_AIM OF THE TASK_
Please filter the data below down to the lines holding the string "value".

▶

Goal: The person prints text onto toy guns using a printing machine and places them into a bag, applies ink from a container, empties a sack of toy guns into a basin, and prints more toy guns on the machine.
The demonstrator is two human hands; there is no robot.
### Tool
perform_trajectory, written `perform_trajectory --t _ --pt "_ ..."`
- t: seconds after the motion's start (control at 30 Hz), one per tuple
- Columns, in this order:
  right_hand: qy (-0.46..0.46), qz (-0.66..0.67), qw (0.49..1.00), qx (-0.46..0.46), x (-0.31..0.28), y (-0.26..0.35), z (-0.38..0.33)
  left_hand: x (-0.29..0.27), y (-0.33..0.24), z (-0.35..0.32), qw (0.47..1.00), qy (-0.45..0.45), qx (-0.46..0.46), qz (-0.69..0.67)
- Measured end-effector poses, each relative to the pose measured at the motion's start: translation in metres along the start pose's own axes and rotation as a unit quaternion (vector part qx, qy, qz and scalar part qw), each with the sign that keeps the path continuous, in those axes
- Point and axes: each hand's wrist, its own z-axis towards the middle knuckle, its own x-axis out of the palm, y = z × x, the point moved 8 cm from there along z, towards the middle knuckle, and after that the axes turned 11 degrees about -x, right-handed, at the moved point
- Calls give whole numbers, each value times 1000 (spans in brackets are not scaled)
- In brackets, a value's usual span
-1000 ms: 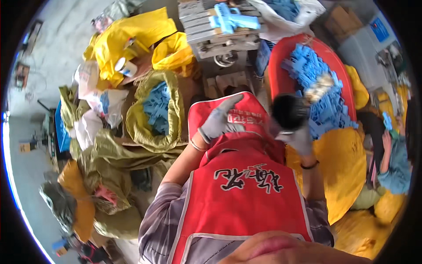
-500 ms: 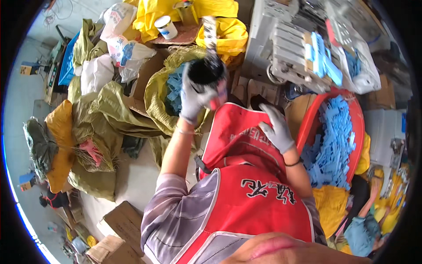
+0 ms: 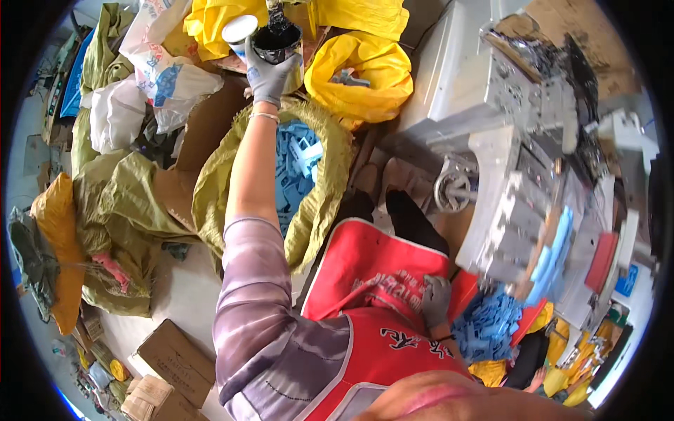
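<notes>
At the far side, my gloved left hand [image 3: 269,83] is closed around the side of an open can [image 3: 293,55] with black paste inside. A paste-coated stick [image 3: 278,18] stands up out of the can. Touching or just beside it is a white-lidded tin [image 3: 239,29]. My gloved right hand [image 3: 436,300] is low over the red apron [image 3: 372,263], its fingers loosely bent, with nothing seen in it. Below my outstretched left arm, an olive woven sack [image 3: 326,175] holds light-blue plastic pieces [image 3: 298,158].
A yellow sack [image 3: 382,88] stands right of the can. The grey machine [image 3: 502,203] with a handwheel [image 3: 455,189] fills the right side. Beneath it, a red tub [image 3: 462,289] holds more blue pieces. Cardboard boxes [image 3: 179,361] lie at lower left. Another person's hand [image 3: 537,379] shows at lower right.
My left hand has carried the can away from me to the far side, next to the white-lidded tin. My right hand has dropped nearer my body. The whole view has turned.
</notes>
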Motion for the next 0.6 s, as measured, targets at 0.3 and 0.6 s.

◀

_ANSWER SPACE_
- Calls give whole numbers, each value times 1000 (spans in brackets are not scaled)
- In brackets, a value's usual span

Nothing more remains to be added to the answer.